TASK DETAILS: Carry over every entry exactly as it appears in the records.

(Extracted records)
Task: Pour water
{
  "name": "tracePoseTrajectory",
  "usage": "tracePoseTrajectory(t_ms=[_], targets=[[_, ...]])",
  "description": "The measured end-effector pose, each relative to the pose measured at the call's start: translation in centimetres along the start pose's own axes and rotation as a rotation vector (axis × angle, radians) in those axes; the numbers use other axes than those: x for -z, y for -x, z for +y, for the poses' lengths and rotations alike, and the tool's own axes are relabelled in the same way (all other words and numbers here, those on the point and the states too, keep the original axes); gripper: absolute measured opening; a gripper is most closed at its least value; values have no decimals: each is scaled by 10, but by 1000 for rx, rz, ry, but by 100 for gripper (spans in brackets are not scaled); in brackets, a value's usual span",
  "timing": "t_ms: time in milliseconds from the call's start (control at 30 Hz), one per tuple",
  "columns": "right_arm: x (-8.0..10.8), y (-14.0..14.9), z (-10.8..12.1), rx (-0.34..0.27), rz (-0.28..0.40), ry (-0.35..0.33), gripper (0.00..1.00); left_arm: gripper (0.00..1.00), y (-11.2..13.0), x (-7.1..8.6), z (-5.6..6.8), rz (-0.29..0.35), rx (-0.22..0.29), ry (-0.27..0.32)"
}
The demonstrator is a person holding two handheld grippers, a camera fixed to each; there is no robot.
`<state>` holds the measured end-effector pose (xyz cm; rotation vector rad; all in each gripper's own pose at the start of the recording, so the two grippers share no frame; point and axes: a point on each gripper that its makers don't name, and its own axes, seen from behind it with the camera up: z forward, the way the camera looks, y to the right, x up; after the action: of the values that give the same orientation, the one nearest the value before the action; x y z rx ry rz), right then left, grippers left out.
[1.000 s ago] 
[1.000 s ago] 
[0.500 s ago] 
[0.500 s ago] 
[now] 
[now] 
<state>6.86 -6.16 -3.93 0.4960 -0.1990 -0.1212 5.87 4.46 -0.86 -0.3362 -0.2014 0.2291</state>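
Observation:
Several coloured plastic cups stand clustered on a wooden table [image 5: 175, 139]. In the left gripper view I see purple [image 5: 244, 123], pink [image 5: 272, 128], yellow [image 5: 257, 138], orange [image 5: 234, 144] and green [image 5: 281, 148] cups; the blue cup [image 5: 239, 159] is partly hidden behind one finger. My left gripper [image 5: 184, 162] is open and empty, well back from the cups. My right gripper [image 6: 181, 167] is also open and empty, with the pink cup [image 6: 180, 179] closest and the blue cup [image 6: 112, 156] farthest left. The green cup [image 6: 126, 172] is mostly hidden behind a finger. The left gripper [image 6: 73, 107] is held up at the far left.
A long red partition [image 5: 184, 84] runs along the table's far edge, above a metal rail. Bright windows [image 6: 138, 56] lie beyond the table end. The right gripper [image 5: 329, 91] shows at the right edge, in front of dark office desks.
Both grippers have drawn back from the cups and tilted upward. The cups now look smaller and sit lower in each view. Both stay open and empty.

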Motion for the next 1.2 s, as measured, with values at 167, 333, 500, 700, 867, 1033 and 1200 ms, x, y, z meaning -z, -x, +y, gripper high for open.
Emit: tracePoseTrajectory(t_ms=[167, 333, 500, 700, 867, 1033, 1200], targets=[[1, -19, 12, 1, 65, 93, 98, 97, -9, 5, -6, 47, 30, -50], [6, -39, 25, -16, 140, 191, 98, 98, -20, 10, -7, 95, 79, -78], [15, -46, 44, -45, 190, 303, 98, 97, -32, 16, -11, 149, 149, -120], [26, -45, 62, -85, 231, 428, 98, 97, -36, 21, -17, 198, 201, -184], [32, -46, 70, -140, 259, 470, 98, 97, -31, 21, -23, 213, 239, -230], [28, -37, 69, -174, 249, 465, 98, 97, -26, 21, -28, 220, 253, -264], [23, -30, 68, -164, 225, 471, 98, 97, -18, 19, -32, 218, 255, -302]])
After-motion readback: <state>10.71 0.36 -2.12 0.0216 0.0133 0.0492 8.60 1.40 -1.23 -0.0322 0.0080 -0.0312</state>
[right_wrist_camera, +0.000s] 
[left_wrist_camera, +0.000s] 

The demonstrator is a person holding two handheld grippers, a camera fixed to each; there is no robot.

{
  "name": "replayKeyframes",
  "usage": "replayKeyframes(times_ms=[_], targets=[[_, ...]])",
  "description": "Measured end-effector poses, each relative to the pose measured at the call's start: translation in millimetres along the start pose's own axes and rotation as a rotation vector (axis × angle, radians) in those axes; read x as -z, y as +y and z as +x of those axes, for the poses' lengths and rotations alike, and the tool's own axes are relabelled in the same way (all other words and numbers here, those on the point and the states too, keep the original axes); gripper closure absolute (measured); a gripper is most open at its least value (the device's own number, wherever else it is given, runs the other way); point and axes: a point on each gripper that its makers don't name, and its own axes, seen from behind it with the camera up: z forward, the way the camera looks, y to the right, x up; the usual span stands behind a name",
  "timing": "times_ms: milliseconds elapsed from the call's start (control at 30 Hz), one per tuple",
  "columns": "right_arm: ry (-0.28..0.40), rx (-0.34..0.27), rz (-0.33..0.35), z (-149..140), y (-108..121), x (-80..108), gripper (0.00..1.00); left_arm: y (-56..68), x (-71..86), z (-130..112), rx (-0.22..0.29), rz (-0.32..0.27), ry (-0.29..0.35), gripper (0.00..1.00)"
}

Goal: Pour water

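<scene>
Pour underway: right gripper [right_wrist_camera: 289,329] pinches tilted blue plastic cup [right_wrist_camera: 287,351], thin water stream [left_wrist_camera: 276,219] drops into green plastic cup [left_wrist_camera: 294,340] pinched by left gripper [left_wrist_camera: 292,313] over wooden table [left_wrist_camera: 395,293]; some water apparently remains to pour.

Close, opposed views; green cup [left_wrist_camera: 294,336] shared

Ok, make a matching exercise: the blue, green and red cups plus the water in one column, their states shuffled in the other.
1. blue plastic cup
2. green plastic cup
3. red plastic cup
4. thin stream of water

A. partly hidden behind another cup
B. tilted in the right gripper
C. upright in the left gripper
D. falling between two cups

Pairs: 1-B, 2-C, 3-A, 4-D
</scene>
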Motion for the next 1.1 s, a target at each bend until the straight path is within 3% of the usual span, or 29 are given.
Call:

EXERCISE RESPONSE:
Task: Pour water
{
  "name": "tracePoseTrajectory",
  "usage": "tracePoseTrajectory(t_ms=[_], targets=[[_, ...]])",
  "description": "The measured end-effector pose, each relative to the pose measured at the call's start: translation in centimetres along the start pose's own axes and rotation as a rotation vector (axis × angle, radians) in those axes; the numbers use other axes than those: x for -z, y for -x, z for +y, for the poses' lengths and rotations alike, and the tool's own axes are relabelled in the same way (all other words and numbers here, those on the point and the states too, keep the original axes); gripper: absolute measured opening; a gripper is most closed at its least value; values have no decimals: each is scaled by 10, but by 1000 for rx, rz, ry, but by 100 for gripper (spans in brackets are not scaled); in brackets, a value's usual span",
  "timing": "t_ms: time in milliseconds from the call's start (control at 30 Hz), one per tuple",
  "columns": "right_arm: x (-8.0..10.8), y (-14.0..14.9), z (-10.8..12.1), rx (-0.34..0.27), rz (-0.28..0.40), ry (-0.35..0.33), gripper (0.00..1.00); left_arm: gripper (0.00..1.00), y (-11.2..13.0), x (-7.1..8.6), z (-5.6..6.8), rz (-0.29..0.35), rx (-0.22..0.29), ry (-0.27..0.32)"
}
The demonstrator is a person holding two handheld grippers, a camera fixed to each; there is no robot.
`<state>` holds the measured end-effector pose (xyz cm; rotation vector rad; all in each gripper's own pose at the start of the recording, so the two grippers share no frame; point and axes: a point on each gripper that its makers don't name, and its own axes, seen from behind it with the camera up: z forward, the way the camera looks, y to the right, x up; after the action: of the values that give the same orientation, the one nearest the value before the action; x y z rx ry rz), right then left, grippers left out.
[1.000 s ago] 
[1.000 s ago] 
[0.500 s ago] 
[0.500 s ago] 
[now] 
[now] 
<state>6.86 -6.16 -3.93 0.4960 -0.1990 -0.1212 5.87 4.46 -0.86 -0.3362 -0.2014 0.2291</state>
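Observation:
Several coloured plastic cups stand clustered on a wooden table [image 5: 175, 139]. In the left gripper view I see purple [image 5: 244, 123], pink [image 5: 272, 128], yellow [image 5: 257, 138], orange [image 5: 234, 144] and green [image 5: 281, 148] cups; the blue cup [image 5: 239, 159] is partly hidden behind one finger. My left gripper [image 5: 184, 162] is open and empty, well back from the cups. My right gripper [image 6: 181, 167] is also open and empty, with the pink cup [image 6: 180, 179] closest and the blue cup [image 6: 112, 156] farthest left. The green cup [image 6: 126, 172] is mostly hidden behind a finger. The left gripper [image 6: 73, 107] is held up at the far left.
A long red partition [image 5: 184, 84] runs along the table's far edge, above a metal rail. Bright windows [image 6: 138, 56] lie beyond the table end. The right gripper [image 5: 329, 91] shows at the right edge, in front of dark office desks.
Both grippers have drawn back from the cups and tilted upward. The cups now look smaller and sit lower in each view. Both stay open and empty.
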
Motion for the next 1.2 s, as measured, with values at 167, 333, 500, 700, 867, 1033 and 1200 ms, x, y, z meaning -z, -x, +y, gripper high for open.
Emit: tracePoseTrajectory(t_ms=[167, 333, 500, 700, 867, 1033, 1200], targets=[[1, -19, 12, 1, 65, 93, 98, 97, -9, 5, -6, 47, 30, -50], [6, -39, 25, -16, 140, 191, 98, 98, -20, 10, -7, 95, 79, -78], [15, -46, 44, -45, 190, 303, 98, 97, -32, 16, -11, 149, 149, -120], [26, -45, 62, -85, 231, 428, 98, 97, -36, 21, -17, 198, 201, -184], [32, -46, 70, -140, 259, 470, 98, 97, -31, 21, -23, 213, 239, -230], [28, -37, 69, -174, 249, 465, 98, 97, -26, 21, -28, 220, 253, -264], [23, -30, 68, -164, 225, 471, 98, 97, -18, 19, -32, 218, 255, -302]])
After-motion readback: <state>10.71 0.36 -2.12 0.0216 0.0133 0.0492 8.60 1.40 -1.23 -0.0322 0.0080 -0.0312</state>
[right_wrist_camera, +0.000s] 
[left_wrist_camera, +0.000s] 

The demonstrator is a person holding two handheld grippers, a camera fixed to each; there is no robot.

{
  "name": "replayKeyframes",
  "usage": "replayKeyframes(times_ms=[_], targets=[[_, ...]])",
  "description": "Measured end-effector poses, each relative to the pose measured at the call's start: translation in millimetres along the start pose's own axes and rotation as a rotation vector (axis × angle, radians) in those axes; read x as -z, y as +y and z as +x of those axes, for the poses' lengths and rotations alike, and the tool's own axes are relabelled in the same way (all other words and numbers here, those on the point and the states too, keep the original axes); gripper closure absolute (measured); a gripper is most open at its least value (the device's own number, wherever else it is given, runs the other way); point and axes: a point on each gripper that its makers don't name, and its own axes, seen from behind it with the camera up: z forward, the way the camera looks, y to the right, x up; the usual span stands behind a name",
  "timing": "times_ms: milliseconds elapsed from the call's start (control at 30 Hz), one per tuple",
  "columns": "right_arm: ry (-0.28..0.40), rx (-0.34..0.27), rz (-0.33..0.35), z (-149..140), y (-108..121), x (-80..108), gripper (0.00..1.00); left_arm: y (-56..68), x (-71..86), z (-130..112), rx (-0.22..0.29), rz (-0.32..0.27), ry (-0.29..0.35), gripper (0.00..1.00)"
}

Goal: Pour water

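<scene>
Pour underway: right gripper [right_wrist_camera: 289,329] pinches tilted blue plastic cup [right_wrist_camera: 287,351], thin water stream [left_wrist_camera: 276,219] drops into green plastic cup [left_wrist_camera: 294,340] pinched by left gripper [left_wrist_camera: 292,313] over wooden table [left_wrist_camera: 395,293]; some water apparently remains to pour.

Close, opposed views; green cup [left_wrist_camera: 294,336] shared

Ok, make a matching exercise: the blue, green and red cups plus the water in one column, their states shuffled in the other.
1. blue plastic cup
2. green plastic cup
3. red plastic cup
4. thin stream of water

A. partly hidden behind another cup
B. tilted in the right gripper
C. upright in the left gripper
D. falling between two cups

Pairs: 1-B, 2-C, 3-A, 4-D
</scene>
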Motion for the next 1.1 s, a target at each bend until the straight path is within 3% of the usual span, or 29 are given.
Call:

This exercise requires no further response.